Kobieta szybko podeszła do nich i obejrzała obrażenia Tdog'a. Ma głęboko rozcięte przedramię, uszkodził żyłe. Ciemnowłosa poprosiła by Jason szybko pobiegł do kampera po jej zestaw chirurgiczny.
-Będę musiała to zszyć. Usiądź.
Tdog usiadł na masce samochodu, a gdy Jason przyniósł potrzebne rzeczy kobieta przystąpiła do zszycia i odkażenia rany. Mężczyznę bolało gdy wbijała mu w skórę igłę, ale musiała to zrobić, rana jest zbyt poważna by tylko ją opatrzyć i zabandażować.
-Gotowe.- skończyła swoją prace. Teraz będzie musiała oczyścić z krwi swoje narzędzia oraz tak samo swoje dłonie.

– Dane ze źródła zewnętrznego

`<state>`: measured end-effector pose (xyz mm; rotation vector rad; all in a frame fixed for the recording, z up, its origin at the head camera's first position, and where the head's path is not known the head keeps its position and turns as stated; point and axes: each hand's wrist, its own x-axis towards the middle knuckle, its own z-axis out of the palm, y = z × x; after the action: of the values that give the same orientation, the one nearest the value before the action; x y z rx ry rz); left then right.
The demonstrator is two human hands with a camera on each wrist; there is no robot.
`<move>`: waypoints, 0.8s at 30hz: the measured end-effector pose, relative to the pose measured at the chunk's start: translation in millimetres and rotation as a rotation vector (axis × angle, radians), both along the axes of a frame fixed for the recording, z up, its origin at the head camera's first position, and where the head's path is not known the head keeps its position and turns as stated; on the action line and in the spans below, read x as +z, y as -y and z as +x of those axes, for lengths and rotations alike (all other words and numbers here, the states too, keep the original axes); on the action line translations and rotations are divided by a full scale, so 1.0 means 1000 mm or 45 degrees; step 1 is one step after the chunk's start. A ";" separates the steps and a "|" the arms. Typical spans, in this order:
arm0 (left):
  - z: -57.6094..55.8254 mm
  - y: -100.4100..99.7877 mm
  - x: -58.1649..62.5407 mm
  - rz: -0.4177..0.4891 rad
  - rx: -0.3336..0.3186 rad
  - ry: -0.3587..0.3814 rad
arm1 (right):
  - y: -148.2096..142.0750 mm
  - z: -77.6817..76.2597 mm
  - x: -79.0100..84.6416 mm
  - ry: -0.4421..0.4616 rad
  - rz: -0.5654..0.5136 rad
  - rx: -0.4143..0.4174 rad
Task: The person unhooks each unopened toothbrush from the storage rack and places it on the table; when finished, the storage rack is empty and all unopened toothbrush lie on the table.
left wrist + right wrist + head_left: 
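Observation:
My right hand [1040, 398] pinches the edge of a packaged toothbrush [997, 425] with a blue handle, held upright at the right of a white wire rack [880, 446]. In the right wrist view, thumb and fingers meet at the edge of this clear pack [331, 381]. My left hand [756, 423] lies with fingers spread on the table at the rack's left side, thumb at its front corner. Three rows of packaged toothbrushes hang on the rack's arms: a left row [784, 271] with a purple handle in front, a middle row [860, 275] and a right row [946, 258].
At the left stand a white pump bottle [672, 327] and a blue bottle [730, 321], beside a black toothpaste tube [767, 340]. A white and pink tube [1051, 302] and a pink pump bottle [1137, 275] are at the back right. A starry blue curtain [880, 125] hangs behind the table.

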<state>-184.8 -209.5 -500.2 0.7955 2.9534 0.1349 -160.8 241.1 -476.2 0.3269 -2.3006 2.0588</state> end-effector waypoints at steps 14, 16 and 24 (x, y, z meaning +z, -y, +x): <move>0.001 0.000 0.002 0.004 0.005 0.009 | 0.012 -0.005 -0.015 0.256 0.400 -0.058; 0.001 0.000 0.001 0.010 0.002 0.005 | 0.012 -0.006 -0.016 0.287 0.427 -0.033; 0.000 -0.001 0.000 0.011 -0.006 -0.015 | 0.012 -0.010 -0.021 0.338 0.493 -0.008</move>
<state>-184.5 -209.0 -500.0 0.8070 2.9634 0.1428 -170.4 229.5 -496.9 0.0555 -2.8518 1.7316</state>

-Dziękuję.- powiedział wdzięcznie Tdog.
-Nie ma sprawy, to moja powinność.- posłała mu delikatny uśmiech.- Teraz powinieneś odpocząć i nie przemęczać się. Straciłeś dużo krwi, musisz dojść do siebie. Jeśli później będziesz źle się czuł, daj mi znać. Mogło się już wdać zakażenie.- ciemnoskóry skinął głową że rozumie.
-Dobrze że mamy lekarza.- stwierdził Glenn.
-Kogoś takiego to teraz ze świecą szukać.- dodał Dale. Pochlebstwa zawsze sprawiały jej przyjemność, czuła się wtedy doceniana. Ale nie chełbiła się ani się nie chwaliła. Wolała zachować skromność, przecież leczenie innych to jej powołanie, które zawsze stara się wykonać jak najlepiej potrafi.
Na drogę wrócił z zadyszką po biegu Rick. Wszyscy spojrzeli na niego wyczekująco. Mężczyzna powiedział że odciągnął sztywnych od Sophie i ich załatwił. Dziewczynka była schowana nad rzeką, powiedział jej że gdyby długo nie wracał ma wrócić na drogę. Wyjaśnił jej jak ma tu trafić, a później zostawił ją i poszedł zabić spacerowiczów by jej nie zagrażali.
Ale Sophie nie wróciła na autostradę. Dziewczynka nie wyszła z lasu i tu nie dotarła. Carol rozpłakała się wstrząśnięta że jej córeczka zaginęła. Lori objęła ją próbując ją wesprzeć i jakoś pocieszyć. Teraz mają problem. Zaginęło dziecko i muszą je odnaleźć.